■ Task objective: Tally every line in the following material that has the word "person" in it, and answer with that figure alone.

=-=-=

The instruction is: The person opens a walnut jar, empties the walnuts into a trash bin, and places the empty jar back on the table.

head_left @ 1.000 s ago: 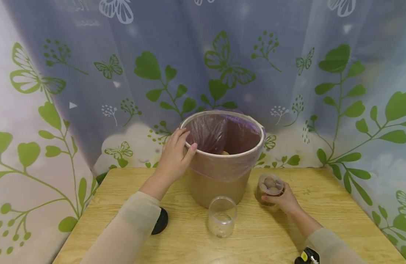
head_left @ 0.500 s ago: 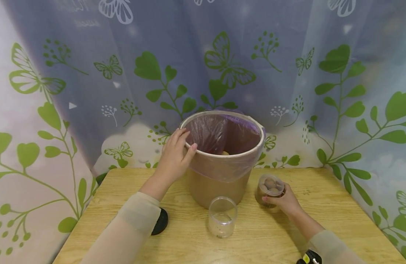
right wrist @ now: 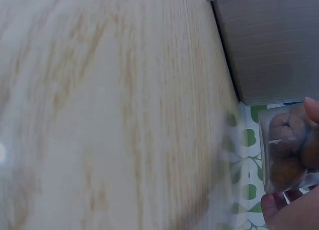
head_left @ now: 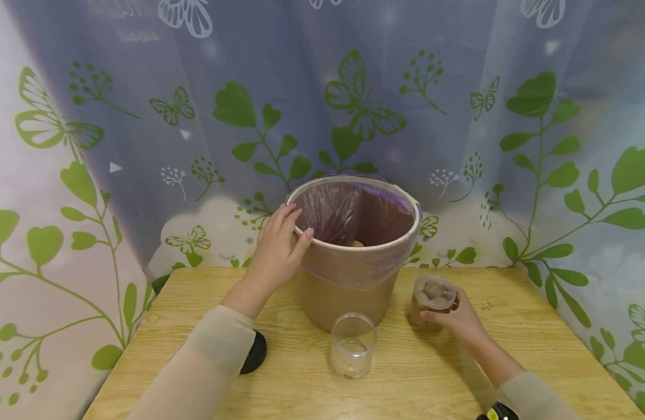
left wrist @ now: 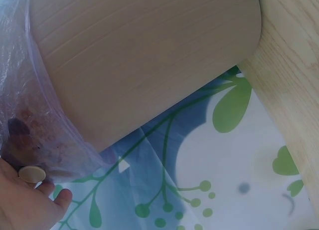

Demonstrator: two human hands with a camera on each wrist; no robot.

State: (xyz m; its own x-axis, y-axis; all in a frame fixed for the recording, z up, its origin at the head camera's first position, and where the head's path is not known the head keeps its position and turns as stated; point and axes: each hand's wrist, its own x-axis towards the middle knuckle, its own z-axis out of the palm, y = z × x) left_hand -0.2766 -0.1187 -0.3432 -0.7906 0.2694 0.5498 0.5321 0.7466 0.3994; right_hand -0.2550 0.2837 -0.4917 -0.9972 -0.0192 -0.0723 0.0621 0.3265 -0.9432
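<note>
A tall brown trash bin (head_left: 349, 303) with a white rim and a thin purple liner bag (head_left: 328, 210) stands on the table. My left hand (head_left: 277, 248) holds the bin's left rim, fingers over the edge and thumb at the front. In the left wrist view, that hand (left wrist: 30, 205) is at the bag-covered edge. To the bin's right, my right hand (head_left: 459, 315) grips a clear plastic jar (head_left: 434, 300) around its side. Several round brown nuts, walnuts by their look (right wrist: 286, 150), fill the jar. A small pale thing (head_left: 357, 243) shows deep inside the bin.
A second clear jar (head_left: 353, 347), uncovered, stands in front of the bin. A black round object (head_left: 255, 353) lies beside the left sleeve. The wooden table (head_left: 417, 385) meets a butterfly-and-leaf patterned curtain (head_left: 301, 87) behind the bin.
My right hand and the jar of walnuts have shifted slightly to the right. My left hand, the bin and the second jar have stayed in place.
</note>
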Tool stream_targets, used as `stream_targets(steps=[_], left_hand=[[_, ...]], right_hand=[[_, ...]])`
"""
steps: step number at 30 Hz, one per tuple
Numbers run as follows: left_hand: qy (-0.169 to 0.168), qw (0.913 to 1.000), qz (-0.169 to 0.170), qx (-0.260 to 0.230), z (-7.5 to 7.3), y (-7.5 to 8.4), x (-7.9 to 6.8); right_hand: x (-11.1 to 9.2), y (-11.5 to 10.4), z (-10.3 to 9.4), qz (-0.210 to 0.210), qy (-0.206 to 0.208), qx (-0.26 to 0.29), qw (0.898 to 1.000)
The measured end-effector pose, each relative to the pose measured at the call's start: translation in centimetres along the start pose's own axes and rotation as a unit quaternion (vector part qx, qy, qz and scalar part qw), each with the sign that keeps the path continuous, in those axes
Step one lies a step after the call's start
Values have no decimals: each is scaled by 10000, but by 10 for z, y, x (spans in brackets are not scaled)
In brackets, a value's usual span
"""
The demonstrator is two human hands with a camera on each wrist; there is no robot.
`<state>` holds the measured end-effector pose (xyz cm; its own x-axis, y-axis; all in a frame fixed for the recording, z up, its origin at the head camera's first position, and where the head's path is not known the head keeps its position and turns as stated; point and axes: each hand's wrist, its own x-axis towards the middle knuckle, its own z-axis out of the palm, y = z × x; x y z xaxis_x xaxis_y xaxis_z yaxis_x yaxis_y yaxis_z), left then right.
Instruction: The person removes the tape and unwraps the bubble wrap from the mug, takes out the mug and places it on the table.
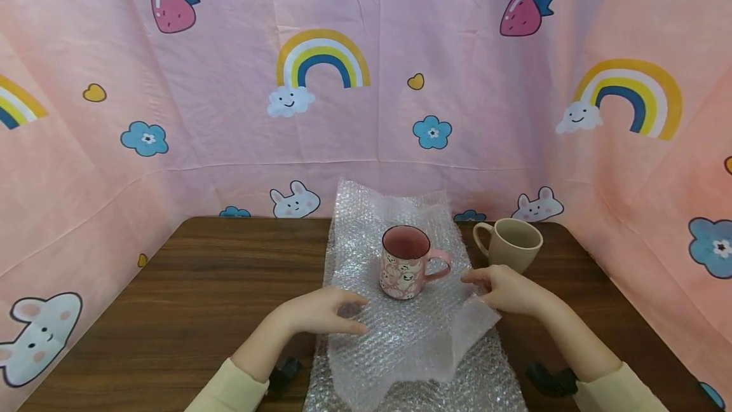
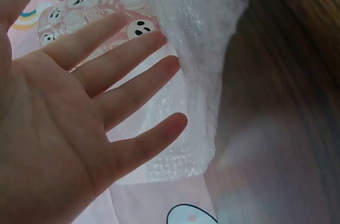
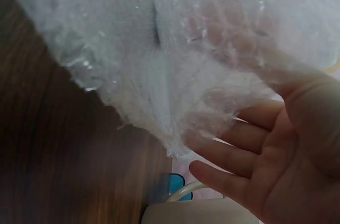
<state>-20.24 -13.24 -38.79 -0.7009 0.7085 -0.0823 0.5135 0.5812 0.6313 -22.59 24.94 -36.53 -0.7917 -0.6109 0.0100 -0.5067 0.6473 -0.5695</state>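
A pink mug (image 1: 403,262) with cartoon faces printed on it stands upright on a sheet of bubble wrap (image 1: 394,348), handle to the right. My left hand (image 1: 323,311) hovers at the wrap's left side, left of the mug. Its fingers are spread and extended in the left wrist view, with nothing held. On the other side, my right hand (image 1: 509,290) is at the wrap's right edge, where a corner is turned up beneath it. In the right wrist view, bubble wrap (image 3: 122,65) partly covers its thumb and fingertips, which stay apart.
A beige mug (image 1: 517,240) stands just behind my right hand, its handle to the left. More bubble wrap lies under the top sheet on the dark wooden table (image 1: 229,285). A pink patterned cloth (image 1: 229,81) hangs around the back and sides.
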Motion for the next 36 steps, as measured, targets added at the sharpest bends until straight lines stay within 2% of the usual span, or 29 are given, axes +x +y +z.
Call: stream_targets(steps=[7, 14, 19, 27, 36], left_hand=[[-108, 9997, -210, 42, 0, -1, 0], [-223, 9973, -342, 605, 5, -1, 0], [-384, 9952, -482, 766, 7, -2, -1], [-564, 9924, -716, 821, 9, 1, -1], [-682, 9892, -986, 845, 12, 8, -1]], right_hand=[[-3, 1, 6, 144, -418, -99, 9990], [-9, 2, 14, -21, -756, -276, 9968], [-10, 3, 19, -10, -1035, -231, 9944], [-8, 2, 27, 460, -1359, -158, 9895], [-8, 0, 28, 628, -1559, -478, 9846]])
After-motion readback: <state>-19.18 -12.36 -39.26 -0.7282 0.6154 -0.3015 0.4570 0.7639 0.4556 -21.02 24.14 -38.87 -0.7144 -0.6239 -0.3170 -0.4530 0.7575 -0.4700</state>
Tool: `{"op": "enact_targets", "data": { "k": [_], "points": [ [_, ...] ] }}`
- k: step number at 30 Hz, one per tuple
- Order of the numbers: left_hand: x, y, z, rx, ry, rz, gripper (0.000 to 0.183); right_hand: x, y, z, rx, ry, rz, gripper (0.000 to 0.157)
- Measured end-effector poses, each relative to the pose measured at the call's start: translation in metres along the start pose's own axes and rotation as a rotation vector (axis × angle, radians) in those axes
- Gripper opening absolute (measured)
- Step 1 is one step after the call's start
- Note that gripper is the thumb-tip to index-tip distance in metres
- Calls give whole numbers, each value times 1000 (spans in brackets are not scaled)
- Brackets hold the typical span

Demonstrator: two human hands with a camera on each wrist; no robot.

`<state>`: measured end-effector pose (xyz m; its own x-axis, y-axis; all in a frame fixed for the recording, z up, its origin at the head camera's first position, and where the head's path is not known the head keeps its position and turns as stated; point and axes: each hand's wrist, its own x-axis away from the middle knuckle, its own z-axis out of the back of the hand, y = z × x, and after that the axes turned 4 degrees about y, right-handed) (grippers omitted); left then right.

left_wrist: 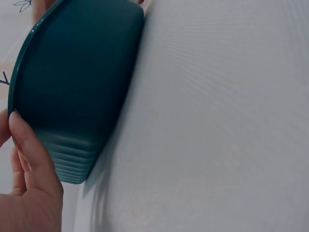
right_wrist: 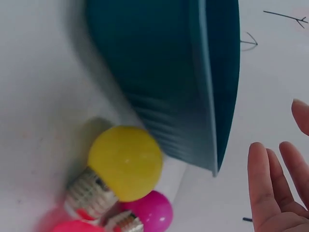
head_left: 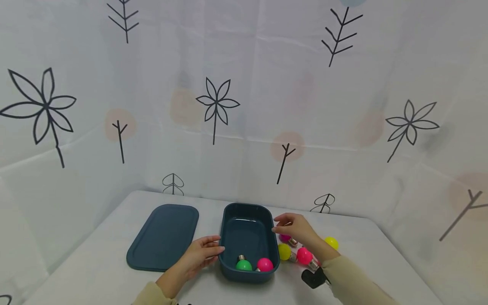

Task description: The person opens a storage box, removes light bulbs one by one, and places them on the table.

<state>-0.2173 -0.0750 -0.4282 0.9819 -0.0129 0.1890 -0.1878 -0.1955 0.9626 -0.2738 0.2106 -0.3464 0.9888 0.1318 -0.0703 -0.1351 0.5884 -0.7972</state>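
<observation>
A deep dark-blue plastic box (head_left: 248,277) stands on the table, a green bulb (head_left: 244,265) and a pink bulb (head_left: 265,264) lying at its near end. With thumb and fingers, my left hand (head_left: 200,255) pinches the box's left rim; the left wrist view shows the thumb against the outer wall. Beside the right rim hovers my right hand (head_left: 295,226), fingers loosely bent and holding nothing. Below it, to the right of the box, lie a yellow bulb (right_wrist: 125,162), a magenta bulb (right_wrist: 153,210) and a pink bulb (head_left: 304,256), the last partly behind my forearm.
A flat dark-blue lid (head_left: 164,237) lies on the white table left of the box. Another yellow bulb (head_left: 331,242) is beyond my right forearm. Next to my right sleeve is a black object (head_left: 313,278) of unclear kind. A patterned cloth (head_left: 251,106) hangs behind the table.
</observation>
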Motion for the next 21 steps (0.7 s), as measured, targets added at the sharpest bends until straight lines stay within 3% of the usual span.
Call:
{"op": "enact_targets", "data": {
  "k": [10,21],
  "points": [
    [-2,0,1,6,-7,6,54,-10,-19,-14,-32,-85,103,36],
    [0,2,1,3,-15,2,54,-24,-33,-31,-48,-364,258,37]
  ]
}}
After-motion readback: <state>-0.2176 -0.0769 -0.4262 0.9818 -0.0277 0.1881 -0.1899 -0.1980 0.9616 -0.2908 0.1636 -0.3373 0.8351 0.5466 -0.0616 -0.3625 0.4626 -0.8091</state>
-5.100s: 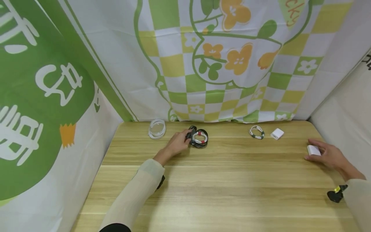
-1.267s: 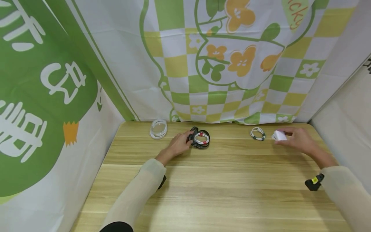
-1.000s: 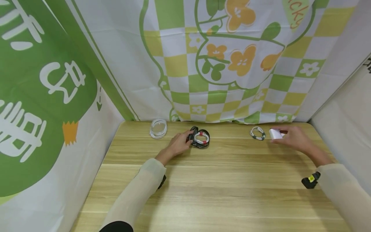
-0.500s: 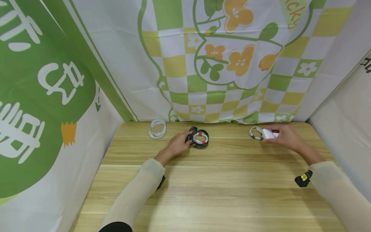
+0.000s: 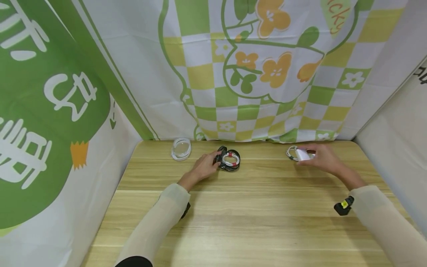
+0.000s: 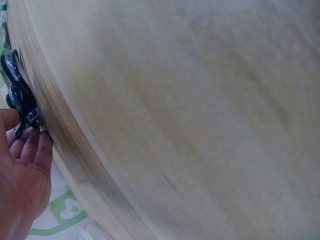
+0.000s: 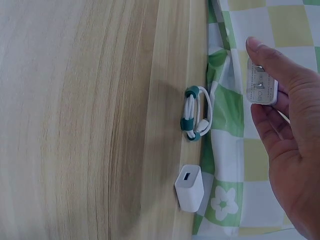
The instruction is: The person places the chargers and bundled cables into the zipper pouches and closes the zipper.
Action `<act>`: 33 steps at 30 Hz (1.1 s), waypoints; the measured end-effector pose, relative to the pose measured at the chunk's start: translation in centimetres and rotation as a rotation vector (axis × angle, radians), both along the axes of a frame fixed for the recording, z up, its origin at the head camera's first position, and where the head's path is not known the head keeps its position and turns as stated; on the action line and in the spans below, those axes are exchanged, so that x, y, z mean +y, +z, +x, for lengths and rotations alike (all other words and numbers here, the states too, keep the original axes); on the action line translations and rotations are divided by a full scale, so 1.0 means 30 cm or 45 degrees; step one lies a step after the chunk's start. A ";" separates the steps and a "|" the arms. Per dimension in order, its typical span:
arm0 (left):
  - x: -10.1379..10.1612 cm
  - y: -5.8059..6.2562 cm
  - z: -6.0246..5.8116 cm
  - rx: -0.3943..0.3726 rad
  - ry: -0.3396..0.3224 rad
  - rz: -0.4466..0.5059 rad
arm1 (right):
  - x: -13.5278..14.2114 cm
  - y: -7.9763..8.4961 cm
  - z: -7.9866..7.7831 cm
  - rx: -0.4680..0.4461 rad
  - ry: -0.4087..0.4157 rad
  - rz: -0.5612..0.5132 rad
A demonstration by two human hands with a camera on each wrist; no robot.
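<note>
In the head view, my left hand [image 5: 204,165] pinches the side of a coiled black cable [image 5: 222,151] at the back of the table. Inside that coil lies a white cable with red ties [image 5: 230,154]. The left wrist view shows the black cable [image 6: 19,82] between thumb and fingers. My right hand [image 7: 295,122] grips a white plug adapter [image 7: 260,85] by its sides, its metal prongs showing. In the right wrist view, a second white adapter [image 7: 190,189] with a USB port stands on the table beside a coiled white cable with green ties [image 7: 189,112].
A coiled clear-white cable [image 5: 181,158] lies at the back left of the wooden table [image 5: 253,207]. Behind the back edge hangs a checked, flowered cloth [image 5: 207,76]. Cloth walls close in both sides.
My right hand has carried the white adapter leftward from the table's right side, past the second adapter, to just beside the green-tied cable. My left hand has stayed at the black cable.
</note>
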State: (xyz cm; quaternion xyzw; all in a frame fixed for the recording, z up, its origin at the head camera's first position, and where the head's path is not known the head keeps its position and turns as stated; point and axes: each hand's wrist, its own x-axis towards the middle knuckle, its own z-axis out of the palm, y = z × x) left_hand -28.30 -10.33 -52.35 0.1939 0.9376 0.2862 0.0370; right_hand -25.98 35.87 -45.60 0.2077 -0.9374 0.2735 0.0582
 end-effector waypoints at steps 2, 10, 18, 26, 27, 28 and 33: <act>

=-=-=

■ Output for this exercise: 4